To answer your original question, you don't mention database or stage you are using to look up against it with. I'm guessing ODBC because (from what I recall) it allows a lookup to return multiple rows, other stages don't. I believe there is an option on the stage to return multiple rows or not... have to check when I get to work. Otherwise, you could use 'Custom Sql' in the lookup stage. That would give two benefits - first, you could 'order by' your results so that (if needed) the right row was returned first and second, constrain your query to only return one row with something like "ROW_NUM < 2".

Hope that helps,

trobinson · Post by **trobinson** » Thu Nov 13, 2003 8:08 am

By way of preparing everyone for the Brave New World of 7.0, Hash Files are NOT always the faster method. It does not make sense to use a hash file in a real-time application where volume is not a factor. If volume is not a factor here then I would explore using a group function on the SQL of TAB2. This will return a single row. Put max(zipcode) in the derivation or build user defined SQL. Assuming the TAB2 stage will allow it. If volume is a factor then it makes complete sense to load the hash file upfront and then pound through the input rows.

chulett · Post by **chulett** » Thu Nov 13, 2003 8:16 am

Thanks, Todd - forgot to mention the use of a 'group by' as another option to solve this problem... and for pointing out that Real Time will require new Best Practices.

Speaking of Real Time... well, perhaps I should just start a new topic instead of hijacking this one.

ray.wurlod · Post by **ray.wurlod** » Thu Nov 13, 2003 2:46 pm

A couple of points to note on this one.

Because updates to hashed files are destructive overwrites, the suggested protocol will yield LAST rather than FIRST.

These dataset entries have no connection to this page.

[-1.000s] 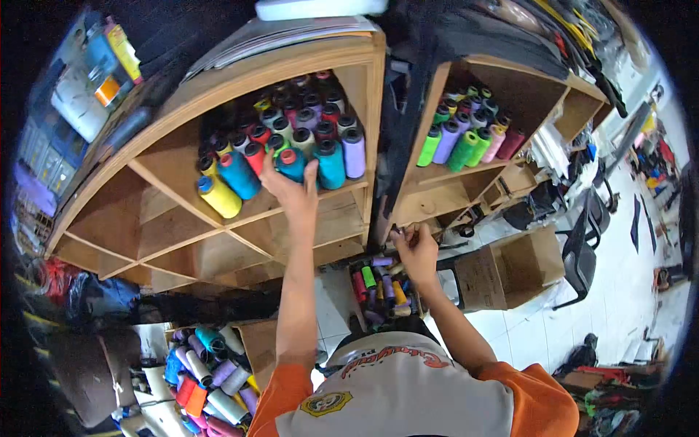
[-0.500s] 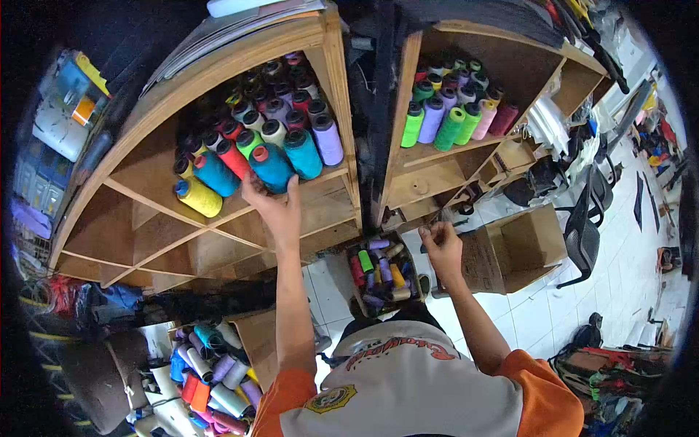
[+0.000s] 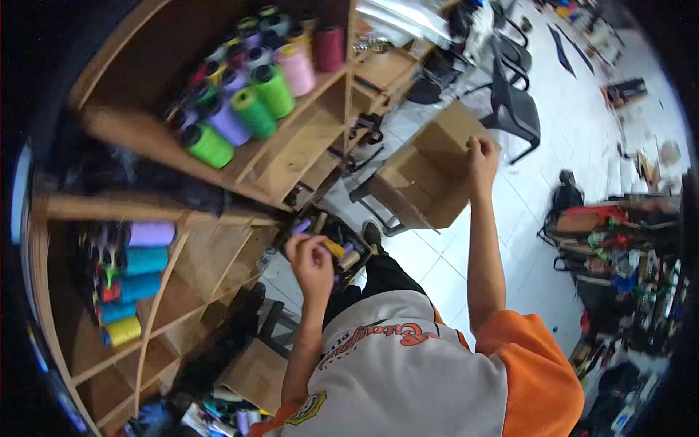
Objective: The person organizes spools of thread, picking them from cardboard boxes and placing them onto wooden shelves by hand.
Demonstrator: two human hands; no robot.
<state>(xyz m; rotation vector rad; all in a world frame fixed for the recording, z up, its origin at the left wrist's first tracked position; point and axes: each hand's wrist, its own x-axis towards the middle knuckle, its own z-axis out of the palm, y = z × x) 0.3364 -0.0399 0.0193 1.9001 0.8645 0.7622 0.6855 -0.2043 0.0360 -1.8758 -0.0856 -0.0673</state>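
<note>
My left hand (image 3: 312, 264) is over a dark crate (image 3: 360, 280) holding several thread cones. Its fingers are loosely curled and apart, with nothing seen in them, close to a yellow-orange thread cone (image 3: 334, 248). My right hand (image 3: 482, 166) is raised at the far side of an open cardboard box (image 3: 419, 186). Its fingers are pinched together; what is between them, if anything, is too small to make out. Whether it touches the box I cannot tell.
Thread cones in green, lilac and pink stand in a wooden shelf (image 3: 244, 175). A second shelf (image 3: 164, 273) at left holds teal, lilac and yellow cones. A black chair (image 3: 513, 102) stands beyond the box. Piled goods (image 3: 619, 247) lie at right.
My view has turned to the right. My left hand has left the teal cone on the shelf and come down over the crate. My right hand has moved right, across the cardboard box.
</note>
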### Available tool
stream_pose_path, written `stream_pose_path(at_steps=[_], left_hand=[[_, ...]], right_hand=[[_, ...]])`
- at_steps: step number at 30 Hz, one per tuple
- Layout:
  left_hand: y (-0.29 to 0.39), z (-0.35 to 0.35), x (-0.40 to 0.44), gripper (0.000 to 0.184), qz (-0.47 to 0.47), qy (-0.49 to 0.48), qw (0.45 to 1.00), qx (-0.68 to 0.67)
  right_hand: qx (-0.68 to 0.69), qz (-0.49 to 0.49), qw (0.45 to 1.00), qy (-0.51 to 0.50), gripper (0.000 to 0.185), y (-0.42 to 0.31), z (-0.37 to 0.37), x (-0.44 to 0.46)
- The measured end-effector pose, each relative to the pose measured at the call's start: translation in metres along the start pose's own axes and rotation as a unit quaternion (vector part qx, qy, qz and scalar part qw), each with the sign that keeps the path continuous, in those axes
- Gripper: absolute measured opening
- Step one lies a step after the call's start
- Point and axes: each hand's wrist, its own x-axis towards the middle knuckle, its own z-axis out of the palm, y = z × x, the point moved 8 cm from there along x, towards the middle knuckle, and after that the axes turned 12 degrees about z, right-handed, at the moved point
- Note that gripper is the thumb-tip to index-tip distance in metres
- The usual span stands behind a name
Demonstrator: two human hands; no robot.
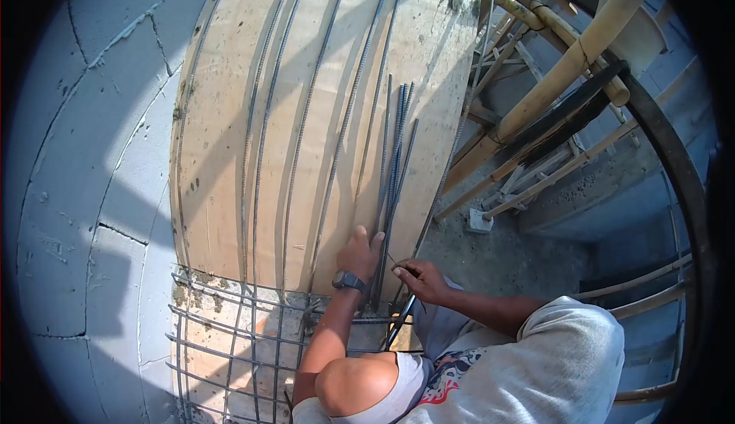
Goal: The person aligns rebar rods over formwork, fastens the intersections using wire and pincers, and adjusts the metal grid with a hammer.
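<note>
My left hand (358, 258), with a dark watch (348, 281) on its wrist, rests over the plywood sheet beside a bundle of ribbed steel bars (398, 144). Two of its fingertips point up and apart; the inner one is against the bars, and the other fingers are hidden. Just right of the bundle, my right hand (423, 280) pinches a thin dark tie wire (393, 260) between thumb and fingers. The wire's end runs toward the bars near my left hand.
Long steel bars (306, 110) run up the plywood sheet (218, 217). A bar grid (253, 340) lies at lower left, beside the pale block wall (99, 163). Bamboo poles (536, 102) and a dark curved bar (674, 148) stand at right, above a lower floor (482, 252).
</note>
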Motion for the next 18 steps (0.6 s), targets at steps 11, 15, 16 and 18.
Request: stream_pose_path(at_steps=[11, 15, 16, 18], left_hand=[[-0.062, -0.029, -0.107, 0.049, -0.084, 0.209, 0.811, -0.540], [-0.124, -0.075, -0.194, 0.040, -0.217, 0.446, 0.598, -0.630], [-0.138, -0.094, -0.223, 0.039, -0.237, 0.489, 0.550, -0.634], [-0.178, -0.118, -0.303, 0.040, -0.222, 0.553, 0.541, -0.593]], right_hand=[[-0.019, -0.177, 0.980, -0.094, 0.030, -0.089, 0.125, 0.027], [-0.183, -0.146, 0.944, -0.231, 0.035, -0.099, 0.176, -0.008], [-0.204, -0.119, 0.943, -0.233, 0.037, -0.089, 0.179, -0.012], [-0.277, -0.137, 0.925, -0.220, 0.040, -0.056, 0.186, -0.019]])
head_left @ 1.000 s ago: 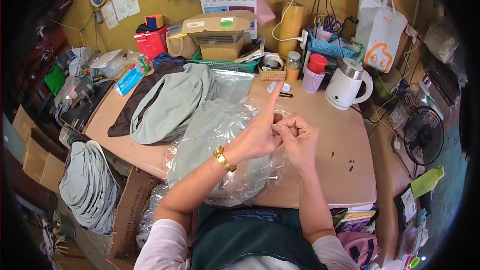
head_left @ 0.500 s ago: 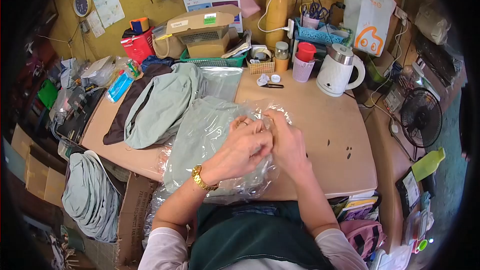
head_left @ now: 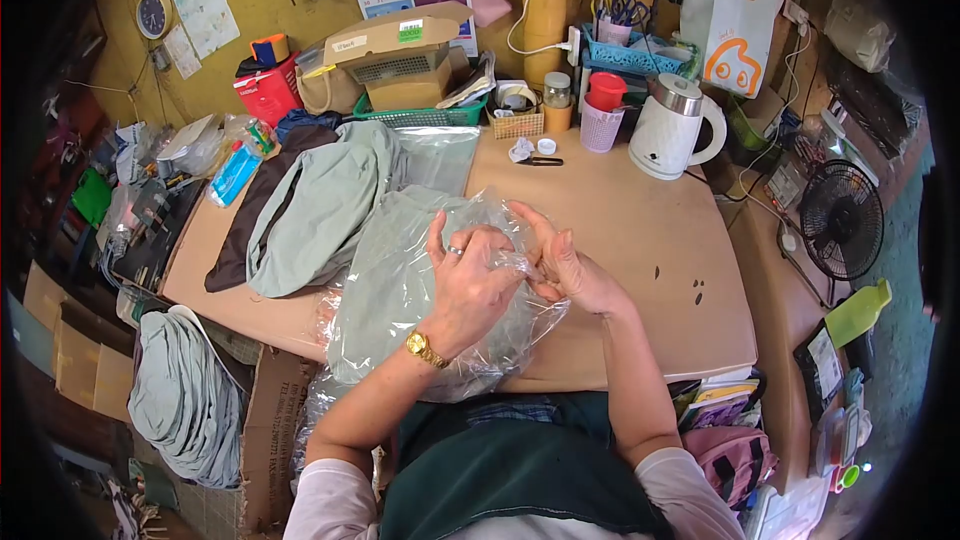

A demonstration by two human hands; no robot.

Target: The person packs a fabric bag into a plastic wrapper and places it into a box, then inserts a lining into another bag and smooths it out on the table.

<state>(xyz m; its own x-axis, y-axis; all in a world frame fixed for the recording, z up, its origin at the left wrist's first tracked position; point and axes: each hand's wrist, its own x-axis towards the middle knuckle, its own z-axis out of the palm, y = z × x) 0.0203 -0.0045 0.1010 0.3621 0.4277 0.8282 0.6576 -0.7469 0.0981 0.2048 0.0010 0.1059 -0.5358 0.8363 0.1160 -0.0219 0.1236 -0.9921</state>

An Aggregator stage with a set function of First can give the first of each set. Or the extraction SQL can include an appropriate clause (depends on the actual vendor's SQL grammar) such as WHERE ROWNUM = 1 in the inner part of a correlated subquery.

Yet another alternative, and maybe a better one, would be to use Quality Stage to generate a "best of breed" consolidated client record. This approach fits neatly into the real-time requirement as well.

sairam_2003 · Post by **sairam_2003** » Fri Nov 14, 2003 8:30 am

Hey...

Thanks a lot guys...

I solved it using SQL override. Shall check for other ways too.